C’est une très grosse fortune qui débarque à Nice à l’occasion du rachat de l’OGCN par ce Britannique forcément ambitieux.


La storytelling est parfaite, conforme à celles des grands capitaines d’industrie. Elle nous narre la trajectoire d’un homme ayant bâti un empire industriel et sa fortune à force d’intelligence, d’intuition, de prise de risques, de détermination, d’autorité, voire de cette dureté de caractère indispensable aux grands accomplissements, toutes ces nobles qualités qui vous élèvent au-dessus de la mêlée.

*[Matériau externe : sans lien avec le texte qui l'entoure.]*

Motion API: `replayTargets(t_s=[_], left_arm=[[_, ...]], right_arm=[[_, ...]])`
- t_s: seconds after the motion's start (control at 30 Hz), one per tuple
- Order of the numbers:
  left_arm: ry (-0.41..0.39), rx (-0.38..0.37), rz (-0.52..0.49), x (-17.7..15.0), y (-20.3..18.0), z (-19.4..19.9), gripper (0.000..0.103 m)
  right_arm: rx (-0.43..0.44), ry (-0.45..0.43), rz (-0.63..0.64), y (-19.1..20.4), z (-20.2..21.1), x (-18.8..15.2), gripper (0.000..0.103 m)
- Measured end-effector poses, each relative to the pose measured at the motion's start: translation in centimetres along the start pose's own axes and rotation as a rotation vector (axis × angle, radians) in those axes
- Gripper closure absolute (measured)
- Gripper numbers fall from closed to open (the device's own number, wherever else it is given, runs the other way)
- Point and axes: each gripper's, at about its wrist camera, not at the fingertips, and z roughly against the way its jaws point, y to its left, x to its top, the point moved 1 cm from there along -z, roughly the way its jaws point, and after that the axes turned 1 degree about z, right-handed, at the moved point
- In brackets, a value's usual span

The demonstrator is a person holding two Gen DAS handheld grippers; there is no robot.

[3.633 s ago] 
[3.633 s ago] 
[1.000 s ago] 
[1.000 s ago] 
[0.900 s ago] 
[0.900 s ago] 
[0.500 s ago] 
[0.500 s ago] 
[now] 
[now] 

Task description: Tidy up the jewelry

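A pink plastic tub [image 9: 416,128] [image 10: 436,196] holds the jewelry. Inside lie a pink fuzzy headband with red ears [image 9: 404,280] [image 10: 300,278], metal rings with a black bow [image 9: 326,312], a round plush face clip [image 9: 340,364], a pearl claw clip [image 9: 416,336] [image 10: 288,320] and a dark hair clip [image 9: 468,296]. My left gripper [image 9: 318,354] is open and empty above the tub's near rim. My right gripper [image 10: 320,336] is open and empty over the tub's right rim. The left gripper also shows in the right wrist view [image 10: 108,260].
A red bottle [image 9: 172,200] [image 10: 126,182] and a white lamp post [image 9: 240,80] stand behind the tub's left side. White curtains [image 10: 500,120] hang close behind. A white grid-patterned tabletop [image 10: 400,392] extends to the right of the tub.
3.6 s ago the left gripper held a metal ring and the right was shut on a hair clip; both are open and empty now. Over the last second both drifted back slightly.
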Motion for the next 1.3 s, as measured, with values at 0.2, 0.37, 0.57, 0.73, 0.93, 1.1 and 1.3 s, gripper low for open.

C’est un cocktail savamment dosé d’images d’enfance à la Dickens et d’ascension sociale à la Balzac avec un zeste de romantisme aventurier façon Jules Verne. Il était une fois le petit Jim né en 1952 à Failsworth, dans la banlieue nord de Manchester. Il vit dans un logement social avec sa maman employée dans un bureau de comptabilité et son papa menuisier qui lancera son entreprise de mobilier pour laboratoires. Avec ses copains, il tape dans un ballon, est fan de Manchester United, toujours son club de cœur, et, selon la légende qu’il entretient, apprend à compter en additionnant les cheminées d’usine de briques rouges qu’il voit depuis la fenêtre de sa chambre. La famille s’installe ensuite dans le Yorkshire où le jeune Jim étudie à Hull avant de rejoindre l’université de Birmingham pour y étudier le génie chimique, puis d’enchaîner sur un diplôme de la London Business School. La carrière est lancée. D’abord, en tant que salarié chez Esso, puis il peaufine son apprentissage de l’art de la négociation au sein du groupe américain Advent spécialisé dans le capital-investissement. Et à quarante ans, il hypothèque sa maison et se lance dans les affaires en achetant une première entreprise de produits chimiques auprès de BP.

 

«JR»ET«MRNO»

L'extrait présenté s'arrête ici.